YOUR GOAL
Would you please transcribe, exactly as written, the lines of the entries below starting at the one that holds "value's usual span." and ending at the one that holds "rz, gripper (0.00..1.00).", both included?

Dataset excerpts
——————————

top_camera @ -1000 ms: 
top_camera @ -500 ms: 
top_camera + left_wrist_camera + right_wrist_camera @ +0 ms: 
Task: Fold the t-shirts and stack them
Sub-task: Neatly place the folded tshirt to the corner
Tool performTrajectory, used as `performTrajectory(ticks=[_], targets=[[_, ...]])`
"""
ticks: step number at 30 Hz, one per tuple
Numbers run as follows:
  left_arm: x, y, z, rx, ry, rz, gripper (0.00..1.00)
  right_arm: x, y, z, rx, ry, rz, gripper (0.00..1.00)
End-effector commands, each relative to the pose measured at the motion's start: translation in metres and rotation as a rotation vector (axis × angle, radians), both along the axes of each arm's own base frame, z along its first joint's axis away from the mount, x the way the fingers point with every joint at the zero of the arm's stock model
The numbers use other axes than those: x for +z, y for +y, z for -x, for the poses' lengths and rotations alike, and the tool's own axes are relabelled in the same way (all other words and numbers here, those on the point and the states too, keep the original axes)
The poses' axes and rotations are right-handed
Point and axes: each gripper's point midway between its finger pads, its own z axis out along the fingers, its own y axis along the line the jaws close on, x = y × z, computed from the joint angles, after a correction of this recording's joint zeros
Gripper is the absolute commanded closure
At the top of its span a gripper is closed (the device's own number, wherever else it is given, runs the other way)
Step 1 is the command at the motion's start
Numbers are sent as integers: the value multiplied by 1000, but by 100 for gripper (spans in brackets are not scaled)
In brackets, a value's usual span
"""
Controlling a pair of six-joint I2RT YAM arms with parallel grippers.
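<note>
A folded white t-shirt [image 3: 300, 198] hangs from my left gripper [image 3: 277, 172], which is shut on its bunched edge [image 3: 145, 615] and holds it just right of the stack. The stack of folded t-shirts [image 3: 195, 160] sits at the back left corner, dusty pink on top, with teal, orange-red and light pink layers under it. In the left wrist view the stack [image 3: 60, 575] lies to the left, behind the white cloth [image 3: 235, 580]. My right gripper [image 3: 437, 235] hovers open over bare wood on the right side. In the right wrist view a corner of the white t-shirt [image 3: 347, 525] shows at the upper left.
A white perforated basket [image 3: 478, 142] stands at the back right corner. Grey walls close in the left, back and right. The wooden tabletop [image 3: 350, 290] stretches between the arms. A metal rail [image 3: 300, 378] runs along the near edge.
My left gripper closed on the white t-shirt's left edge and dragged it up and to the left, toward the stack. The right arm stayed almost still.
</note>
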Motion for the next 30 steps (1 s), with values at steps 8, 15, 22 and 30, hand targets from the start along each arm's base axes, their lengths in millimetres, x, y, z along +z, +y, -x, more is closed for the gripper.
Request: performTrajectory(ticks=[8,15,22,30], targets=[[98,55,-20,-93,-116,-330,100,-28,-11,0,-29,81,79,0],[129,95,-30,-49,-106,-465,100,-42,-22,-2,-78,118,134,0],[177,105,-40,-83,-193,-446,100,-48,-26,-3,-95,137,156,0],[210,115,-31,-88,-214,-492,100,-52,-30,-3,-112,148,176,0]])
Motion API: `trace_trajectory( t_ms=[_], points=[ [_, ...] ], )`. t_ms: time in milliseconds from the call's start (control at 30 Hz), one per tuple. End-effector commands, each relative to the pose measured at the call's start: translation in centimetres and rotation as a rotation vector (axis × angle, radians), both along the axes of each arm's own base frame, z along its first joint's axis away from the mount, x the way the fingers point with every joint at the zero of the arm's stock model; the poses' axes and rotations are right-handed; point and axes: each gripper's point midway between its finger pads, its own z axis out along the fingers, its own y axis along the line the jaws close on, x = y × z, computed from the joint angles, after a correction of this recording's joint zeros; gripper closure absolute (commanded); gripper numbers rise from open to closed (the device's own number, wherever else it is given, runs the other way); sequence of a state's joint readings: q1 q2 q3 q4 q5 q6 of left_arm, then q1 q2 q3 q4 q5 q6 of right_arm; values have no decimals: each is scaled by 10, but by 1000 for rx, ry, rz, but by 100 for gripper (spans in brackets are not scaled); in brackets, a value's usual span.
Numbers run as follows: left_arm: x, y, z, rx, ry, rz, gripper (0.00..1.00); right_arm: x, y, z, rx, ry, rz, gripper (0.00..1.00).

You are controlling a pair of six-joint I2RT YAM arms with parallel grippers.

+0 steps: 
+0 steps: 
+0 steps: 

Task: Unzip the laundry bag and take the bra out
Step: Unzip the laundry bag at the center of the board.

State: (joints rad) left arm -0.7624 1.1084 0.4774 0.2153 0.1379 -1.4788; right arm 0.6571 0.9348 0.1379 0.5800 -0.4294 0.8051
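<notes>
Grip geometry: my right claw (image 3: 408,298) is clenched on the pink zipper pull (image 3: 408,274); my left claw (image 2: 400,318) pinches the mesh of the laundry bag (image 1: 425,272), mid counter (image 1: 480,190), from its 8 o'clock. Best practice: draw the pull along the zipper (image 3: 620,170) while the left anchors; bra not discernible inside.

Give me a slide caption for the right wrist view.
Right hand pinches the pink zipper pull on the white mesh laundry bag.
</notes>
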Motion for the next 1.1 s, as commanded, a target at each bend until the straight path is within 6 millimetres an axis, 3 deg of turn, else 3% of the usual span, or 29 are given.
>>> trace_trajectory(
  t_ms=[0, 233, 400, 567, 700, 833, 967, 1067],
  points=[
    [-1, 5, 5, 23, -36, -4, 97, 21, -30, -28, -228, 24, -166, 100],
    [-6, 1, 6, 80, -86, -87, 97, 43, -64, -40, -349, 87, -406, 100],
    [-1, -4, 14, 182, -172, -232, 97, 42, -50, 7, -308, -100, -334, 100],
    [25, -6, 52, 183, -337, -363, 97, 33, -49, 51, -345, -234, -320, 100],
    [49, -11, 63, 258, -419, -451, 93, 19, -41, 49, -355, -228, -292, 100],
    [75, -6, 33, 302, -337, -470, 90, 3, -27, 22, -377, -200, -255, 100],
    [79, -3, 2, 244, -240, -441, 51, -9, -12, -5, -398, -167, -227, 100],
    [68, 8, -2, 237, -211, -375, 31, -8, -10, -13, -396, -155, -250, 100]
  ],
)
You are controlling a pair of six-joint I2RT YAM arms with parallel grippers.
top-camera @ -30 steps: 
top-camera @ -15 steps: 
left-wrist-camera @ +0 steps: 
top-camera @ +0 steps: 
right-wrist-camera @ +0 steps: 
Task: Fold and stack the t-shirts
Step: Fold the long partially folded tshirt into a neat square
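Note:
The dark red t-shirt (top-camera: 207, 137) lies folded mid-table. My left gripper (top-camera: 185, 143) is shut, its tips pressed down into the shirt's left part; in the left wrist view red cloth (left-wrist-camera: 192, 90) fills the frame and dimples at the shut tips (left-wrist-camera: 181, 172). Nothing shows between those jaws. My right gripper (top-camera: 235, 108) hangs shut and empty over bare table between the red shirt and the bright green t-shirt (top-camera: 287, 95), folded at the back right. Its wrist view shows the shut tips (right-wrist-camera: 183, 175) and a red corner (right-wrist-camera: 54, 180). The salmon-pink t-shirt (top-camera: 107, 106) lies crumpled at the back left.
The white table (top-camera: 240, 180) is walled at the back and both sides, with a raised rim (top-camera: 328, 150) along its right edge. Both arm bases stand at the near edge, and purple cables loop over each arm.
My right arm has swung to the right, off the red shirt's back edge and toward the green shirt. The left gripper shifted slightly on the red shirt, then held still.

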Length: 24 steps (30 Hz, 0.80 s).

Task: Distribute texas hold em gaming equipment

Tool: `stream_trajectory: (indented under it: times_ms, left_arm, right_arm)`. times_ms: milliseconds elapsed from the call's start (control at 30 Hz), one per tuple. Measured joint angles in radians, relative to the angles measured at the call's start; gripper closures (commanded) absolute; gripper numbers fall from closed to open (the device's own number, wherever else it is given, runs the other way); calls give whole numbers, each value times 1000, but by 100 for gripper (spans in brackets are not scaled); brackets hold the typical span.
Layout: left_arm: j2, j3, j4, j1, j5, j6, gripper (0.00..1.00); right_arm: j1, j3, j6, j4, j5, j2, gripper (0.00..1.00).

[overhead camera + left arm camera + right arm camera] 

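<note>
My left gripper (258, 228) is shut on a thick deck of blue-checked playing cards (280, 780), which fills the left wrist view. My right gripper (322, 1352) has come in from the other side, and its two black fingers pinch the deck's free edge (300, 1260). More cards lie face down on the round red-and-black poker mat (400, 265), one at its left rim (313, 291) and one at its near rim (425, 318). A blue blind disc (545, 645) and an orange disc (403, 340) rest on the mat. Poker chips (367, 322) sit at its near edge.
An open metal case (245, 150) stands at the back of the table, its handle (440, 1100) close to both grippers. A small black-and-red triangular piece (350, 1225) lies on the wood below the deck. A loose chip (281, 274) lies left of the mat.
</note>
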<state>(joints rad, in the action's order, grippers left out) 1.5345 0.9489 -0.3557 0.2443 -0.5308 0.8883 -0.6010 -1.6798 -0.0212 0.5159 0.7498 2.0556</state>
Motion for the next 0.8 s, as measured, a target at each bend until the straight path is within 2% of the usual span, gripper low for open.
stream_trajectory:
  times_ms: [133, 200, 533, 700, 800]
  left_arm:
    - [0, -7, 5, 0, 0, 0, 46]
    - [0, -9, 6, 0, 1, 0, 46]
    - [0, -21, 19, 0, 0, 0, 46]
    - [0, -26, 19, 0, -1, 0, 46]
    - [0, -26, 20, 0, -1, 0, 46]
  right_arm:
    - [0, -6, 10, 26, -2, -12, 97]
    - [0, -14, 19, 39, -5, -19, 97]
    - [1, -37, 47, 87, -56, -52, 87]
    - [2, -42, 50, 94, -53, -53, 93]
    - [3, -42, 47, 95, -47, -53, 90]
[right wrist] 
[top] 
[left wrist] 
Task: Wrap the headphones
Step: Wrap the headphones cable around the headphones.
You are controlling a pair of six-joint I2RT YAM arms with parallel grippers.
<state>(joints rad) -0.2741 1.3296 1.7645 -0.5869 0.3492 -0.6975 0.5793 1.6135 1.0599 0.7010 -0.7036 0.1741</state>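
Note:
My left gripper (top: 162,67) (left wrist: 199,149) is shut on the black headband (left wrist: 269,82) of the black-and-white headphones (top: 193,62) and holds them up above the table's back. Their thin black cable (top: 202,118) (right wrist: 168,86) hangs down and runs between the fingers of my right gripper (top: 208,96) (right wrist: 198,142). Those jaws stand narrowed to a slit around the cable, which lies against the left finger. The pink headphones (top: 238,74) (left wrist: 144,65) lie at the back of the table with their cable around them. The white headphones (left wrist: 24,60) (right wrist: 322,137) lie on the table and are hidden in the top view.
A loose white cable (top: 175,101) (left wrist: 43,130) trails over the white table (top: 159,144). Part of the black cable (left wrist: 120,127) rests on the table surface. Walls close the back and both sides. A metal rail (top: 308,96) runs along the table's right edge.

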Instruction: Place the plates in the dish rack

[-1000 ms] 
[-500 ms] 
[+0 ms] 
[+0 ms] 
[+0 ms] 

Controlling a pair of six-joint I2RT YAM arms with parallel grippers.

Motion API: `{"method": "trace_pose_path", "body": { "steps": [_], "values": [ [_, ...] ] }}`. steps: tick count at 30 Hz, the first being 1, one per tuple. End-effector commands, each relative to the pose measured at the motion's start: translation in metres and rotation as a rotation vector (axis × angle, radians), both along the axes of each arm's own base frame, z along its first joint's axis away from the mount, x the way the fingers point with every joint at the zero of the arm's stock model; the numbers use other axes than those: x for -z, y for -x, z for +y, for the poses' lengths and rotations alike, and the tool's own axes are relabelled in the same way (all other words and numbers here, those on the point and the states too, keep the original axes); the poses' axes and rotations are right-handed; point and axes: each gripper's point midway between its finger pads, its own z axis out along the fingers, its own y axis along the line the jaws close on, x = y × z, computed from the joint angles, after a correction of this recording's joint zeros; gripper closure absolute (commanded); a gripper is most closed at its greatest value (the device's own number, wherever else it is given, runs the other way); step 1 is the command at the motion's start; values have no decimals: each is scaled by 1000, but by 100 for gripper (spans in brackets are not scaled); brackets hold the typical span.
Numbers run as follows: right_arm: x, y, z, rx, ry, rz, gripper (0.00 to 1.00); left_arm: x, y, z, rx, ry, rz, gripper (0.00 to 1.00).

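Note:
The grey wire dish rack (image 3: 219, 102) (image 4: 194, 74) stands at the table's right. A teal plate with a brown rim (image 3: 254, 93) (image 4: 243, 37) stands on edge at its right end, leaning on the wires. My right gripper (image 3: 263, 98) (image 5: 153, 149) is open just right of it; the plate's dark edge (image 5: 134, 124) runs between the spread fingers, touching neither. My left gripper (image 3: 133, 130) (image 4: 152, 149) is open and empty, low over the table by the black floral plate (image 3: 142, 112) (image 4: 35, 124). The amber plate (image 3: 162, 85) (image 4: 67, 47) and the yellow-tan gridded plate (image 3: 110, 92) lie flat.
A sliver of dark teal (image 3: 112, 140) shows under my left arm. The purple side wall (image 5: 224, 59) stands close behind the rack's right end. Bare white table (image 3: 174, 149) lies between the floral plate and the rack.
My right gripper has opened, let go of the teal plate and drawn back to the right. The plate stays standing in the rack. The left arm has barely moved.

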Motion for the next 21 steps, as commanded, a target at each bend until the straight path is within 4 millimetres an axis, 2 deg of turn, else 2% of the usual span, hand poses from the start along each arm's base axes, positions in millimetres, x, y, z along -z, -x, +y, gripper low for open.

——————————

SOLUTION
Motion API: `trace_trajectory( t_ms=[_], points=[ [_, ...] ], )`. t_ms: time in milliseconds from the call's start (control at 30 Hz), one per tuple. End-effector commands, each relative to the pose measured at the call's start: translation in centimetres and rotation as a rotation vector (axis × angle, radians), both along the axes of each arm's own base frame, z along its first joint's axis away from the mount, x the way the fingers point with every joint at the zero of the arm's stock model; the poses' axes and rotations are right-handed; point and axes: each gripper's point midway between its finger pads, its own z axis out along the fingers, its own y axis along the line the jaws close on, x = y × z, computed from the joint angles, after a correction of this recording's joint zeros; gripper closure absolute (commanded); gripper numbers rise from open to closed (the device's own number, wherever else it is given, runs the other way); sequence of a state's joint readings: q1 q2 q3 q4 q5 q6 of left_arm, then q1 q2 q3 q4 q5 q6 of right_arm; values have no decimals: each is scaled by 10, but by 1000 for rx, ry, rz, but by 100 for gripper (spans in brackets are not scaled); in brackets, a value's usual span.
Numbers run as follows: left_arm: x, y, z, rx, ry, rz, gripper (0.00..1.00); right_arm: x, y, z, rx, ry, rz, gripper (0.00..1.00).

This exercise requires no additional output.